In Genesis, it is written that God looked at all he had made, and saw that it was good, and He rested.

To my mind, this is the foundation of everything positive in the world.  I will explain.

If it is truism that we mostly do things to either gain pleasure or avoid pain, it is also an underexamined premise, particularly with regard to the nuances of both.

There are short term, medium term, and long term pleasures, are there not?  We weigh the short term pleasure, say, of infidelity against the long term pain of divorce, or at least a guilty conscience.  So for long term pleasure, you need short and perhaps medium term relative pain.

Most of the best moments in life come from both the pleasure of an accomplishment that took a long time and a lot of effort, and from the daily smaller pleasures of personal balance and congruence, which depend, each day, on choosing a form of life likely to lead to long term felicity.

Here is my point: if you lack the capacity for positive experience, all this math goes out the window.  No matter what you do, how hard you work, how good you are, you never get a feeling of worthiness, and pleasure and earned and healthy self satisfaction, then there is NO REASON not to pursue short term pleasure.  That is at least reliable and concrete.  Getting drunk and having orgasms are undeniably enjoyable.

The basic model for happiness is love and work, as Freud put it.  That is one of the only things he said that I agree with fully.

And love of course IS work, isn’t it?  So basically all pleasure in life comes from work of various sorts.

But you can’t work ALL the time.  As I have said before, it is interesting to speculate how the Jews, as the Jews, survived roughly 2,000 years of being away from a land inseparable from their religion.  One of the factors, as I have argued on many occasions, is likely the Day of Rest.

A happy life is roughly work, work, work, work, work, work, rest.

But even that is hard to sustain if you cannot find pleasure in your work.  So many people I see–and I am one of them–mostly work out of fear of failure.  Or they work to make money so that people will respect them.  Or to get influence and power so people will respect them.

They work, in other words, out of anxiety, out of fear of loss, out of shame, out of incompleteness.  This is a bad long term strategy, and leads, in my view, to most of the damaging manias in the world.

You have to be able to work, and see that it is good.  You have to work and FEEL good, looking at what you have done.  And from time to time, you need to rest, and look around you and smell the flowers.

But all of this depends on the capacity for positive experience, for pleasure in what you have wrought, from satisfaction in what you have done.  You have to feel good at the end of an arduous expenditure of energy.

And it has been discovered, in fact, that happy people achieve more.  They get sick less.  They live longer.  All of this makes perfect sense.

And making your work an important part of your personal identity is both an engine of honest progress, AND a de facto expression of inner direction.  In my own view, that is the healthiest way to live.  We all do better together when each of us can do well alone.

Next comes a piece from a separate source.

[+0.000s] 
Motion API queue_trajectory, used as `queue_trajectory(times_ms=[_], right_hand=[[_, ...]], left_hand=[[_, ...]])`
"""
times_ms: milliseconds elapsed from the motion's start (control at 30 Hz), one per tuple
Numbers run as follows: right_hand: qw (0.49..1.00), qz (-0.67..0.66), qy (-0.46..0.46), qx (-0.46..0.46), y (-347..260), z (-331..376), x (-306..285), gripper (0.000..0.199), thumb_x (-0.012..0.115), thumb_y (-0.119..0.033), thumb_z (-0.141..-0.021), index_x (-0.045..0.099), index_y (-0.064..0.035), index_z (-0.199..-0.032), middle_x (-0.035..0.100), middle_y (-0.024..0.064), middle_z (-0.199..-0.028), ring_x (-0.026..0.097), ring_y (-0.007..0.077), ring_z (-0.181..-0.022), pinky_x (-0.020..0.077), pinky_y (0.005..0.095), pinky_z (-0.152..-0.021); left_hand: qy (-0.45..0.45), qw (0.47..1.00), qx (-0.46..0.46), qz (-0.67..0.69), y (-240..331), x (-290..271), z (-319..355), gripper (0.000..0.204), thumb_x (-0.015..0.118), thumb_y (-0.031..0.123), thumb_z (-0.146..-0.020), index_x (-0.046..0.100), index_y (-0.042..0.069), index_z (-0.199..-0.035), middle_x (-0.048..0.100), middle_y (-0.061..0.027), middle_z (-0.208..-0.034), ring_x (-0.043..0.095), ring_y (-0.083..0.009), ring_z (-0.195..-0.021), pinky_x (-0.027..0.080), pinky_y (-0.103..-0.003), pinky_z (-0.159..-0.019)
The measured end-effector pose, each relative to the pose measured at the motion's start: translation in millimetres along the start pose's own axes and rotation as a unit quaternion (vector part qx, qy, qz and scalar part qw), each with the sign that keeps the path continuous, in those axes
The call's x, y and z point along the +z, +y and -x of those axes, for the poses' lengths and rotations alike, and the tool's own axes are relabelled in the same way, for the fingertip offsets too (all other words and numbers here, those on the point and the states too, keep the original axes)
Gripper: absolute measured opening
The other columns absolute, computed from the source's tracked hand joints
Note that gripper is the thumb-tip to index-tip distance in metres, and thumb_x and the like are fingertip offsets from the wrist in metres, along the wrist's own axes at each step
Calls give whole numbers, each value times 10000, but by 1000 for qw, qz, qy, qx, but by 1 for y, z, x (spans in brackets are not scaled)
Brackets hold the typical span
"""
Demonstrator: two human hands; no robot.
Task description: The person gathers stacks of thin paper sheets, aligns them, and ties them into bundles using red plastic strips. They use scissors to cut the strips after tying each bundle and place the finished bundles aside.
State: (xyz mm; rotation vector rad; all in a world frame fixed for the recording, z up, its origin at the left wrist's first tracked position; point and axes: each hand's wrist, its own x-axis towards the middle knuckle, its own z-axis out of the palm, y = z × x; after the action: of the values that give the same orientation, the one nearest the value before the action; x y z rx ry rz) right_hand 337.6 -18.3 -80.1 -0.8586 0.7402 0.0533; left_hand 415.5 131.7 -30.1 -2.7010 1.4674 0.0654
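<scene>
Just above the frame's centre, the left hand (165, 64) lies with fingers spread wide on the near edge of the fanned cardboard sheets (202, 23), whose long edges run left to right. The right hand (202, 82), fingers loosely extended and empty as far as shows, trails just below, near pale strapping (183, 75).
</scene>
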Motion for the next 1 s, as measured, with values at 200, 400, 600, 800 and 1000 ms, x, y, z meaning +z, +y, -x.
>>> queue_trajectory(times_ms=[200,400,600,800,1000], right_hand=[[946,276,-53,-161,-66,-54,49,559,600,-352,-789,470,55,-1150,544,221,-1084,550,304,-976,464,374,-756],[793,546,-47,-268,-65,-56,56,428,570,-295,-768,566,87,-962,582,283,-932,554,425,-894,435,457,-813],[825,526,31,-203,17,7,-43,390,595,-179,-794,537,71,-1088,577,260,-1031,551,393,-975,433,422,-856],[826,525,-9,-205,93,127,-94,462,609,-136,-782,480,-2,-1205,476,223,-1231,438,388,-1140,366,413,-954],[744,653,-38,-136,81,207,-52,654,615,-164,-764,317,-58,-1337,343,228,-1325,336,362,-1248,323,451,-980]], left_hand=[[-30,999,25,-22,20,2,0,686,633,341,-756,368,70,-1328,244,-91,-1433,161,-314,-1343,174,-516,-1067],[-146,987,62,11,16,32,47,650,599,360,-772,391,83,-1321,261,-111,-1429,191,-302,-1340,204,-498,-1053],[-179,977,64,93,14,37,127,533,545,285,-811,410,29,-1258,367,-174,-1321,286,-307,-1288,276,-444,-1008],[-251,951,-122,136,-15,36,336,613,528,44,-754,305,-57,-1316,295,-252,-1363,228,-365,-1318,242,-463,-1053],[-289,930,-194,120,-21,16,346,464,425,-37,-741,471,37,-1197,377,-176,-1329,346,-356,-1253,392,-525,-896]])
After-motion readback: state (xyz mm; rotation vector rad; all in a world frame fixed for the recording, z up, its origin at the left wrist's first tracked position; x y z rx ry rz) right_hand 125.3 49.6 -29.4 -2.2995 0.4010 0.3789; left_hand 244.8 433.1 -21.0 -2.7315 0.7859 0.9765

Other Direction, in Riesman’s term, amounts to indulging an ambient anxiety that one is not good enough, and that only by matching others can one ever be good enough.  Positive feeling, in this case, is inverted: it becomes a daily avoidance of the bad feeling of being different.

And thus people become like schools of fish, changing direction at random continually, just because one did so, without really knowing why.

Where can you hang your hate in such a world? [note, that was a typo–I meant hat.  But I am going to call that a Freudian Addition, and riff on it.  In a world where you can never be yourself, are you not always frustrated?  And do you not then NEED an outlet for your frustration and nervous energy, and does that outlet not, by the defining rules of the system, need to be a target chosen by the collective?  And if you yourself are submerged in a collective, is it not easy to project on the rest of the world and assume they act in the same ways?]

Where can you do good work, see that it is good, and rest?  You can’t.  You won’t.  You are never you.  You are intermediated by the fluctuating whims of the Collective.

If politics is downstream from culture, culture in turn is downstream from individual health or psychopathology.

One way of putting the foundational premise of what is called Individualism (which has long seemed like a Socialist dig at something healthy, the way that Capitalism was a term invented by Marx as the black hat wearing villain in his cartoon opera) is that if we take care of the emotional health of each individual, the Collective will invariably also be healthy.

And conversely, a Collective consisting in extremely UNhealthy individuals can be expected to do JUST WHAT THE LEFT IS DOING TODAY.  They are neurotic messes, saying they don’t know what, and for reasons they can’t, in the end, articulate or justify.  And they know this, so they don’t even try.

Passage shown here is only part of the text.